▶ Exercise aim: As an exercise, transcribe the data below in full and exactly, omitting pictures.

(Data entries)
┄┄┄┄┄┄┄┄┄┄
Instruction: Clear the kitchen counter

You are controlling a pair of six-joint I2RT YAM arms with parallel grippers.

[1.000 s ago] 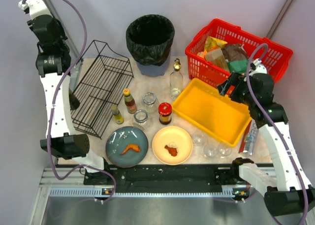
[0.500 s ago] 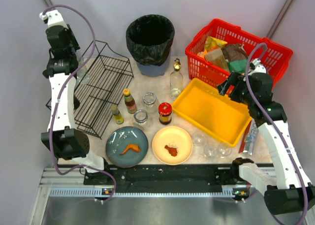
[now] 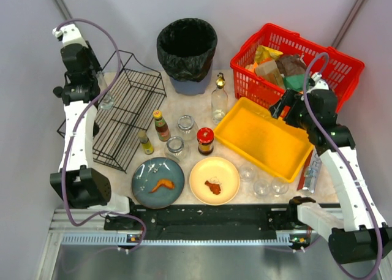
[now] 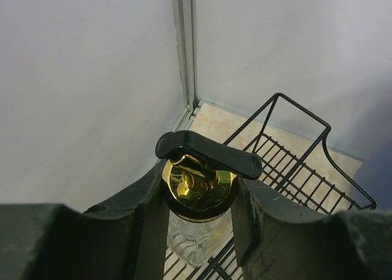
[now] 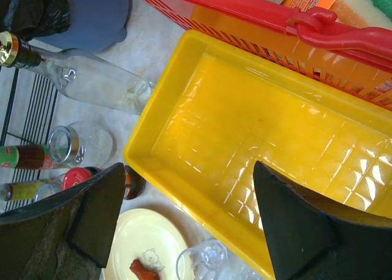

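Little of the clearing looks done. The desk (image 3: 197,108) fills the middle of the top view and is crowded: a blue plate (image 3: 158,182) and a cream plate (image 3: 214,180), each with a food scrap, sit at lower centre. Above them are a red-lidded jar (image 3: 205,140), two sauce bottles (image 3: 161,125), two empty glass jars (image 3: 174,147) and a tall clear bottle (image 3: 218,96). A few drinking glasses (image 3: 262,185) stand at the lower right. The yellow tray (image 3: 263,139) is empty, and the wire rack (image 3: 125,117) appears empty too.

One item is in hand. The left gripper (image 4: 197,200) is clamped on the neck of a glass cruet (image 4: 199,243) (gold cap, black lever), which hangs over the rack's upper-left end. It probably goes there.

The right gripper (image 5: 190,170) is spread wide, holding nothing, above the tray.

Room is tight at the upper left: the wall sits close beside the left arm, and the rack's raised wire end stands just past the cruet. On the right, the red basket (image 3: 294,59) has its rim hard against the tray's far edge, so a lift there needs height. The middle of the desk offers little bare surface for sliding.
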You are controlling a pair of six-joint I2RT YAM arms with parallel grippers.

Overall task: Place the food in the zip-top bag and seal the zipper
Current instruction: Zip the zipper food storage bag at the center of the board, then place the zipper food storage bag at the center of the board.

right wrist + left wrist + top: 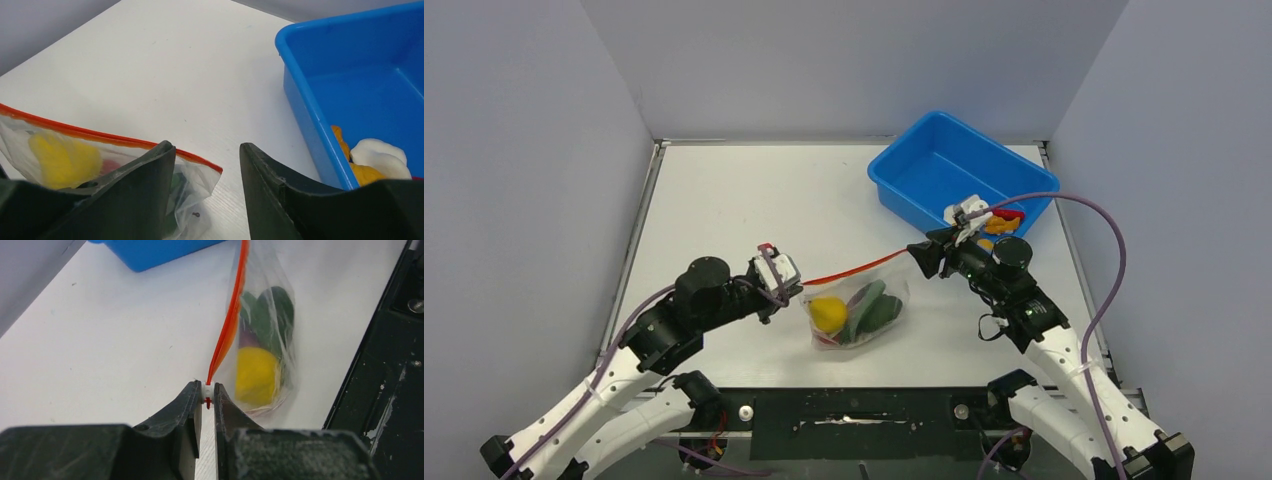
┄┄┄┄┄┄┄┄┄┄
▶ Exercise solution:
Instruction: Clear the kitchen counter

You are controlling a pair of six-joint I2RT YAM arms with parallel grippers.

[1.000 s ago] 
[0.500 s ago] 
[now] 
[now] 
[now] 

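Little of the clearing looks done. The desk (image 3: 197,108) fills the middle of the top view and is crowded: a blue plate (image 3: 158,182) and a cream plate (image 3: 214,180), each with a food scrap, sit at lower centre. Above them are a red-lidded jar (image 3: 205,140), two sauce bottles (image 3: 161,125), two empty glass jars (image 3: 174,147) and a tall clear bottle (image 3: 218,96). A few drinking glasses (image 3: 262,185) stand at the lower right. The yellow tray (image 3: 263,139) is empty, and the wire rack (image 3: 125,117) appears empty too.

One item is in hand. The left gripper (image 4: 197,200) is clamped on the neck of a glass cruet (image 4: 199,243) (gold cap, black lever), which hangs over the rack's upper-left end. It probably goes there.

The right gripper (image 5: 190,170) is spread wide, holding nothing, above the tray.

Room is tight at the upper left: the wall sits close beside the left arm, and the rack's raised wire end stands just past the cruet. On the right, the red basket (image 3: 294,59) has its rim hard against the tray's far edge, so a lift there needs height. The middle of the desk offers little bare surface for sliding.
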You are controlling a pair of six-joint I2RT YAM arms with parallel grippers.

Overall task: Place the food in the zip-top bag and seal the zipper
Current instruction: Zip the zipper food storage bag at the center of the board, then place the zipper food storage bag at the center of the board.

right wrist + left wrist + top: 

The exercise is done, with nothing more to add.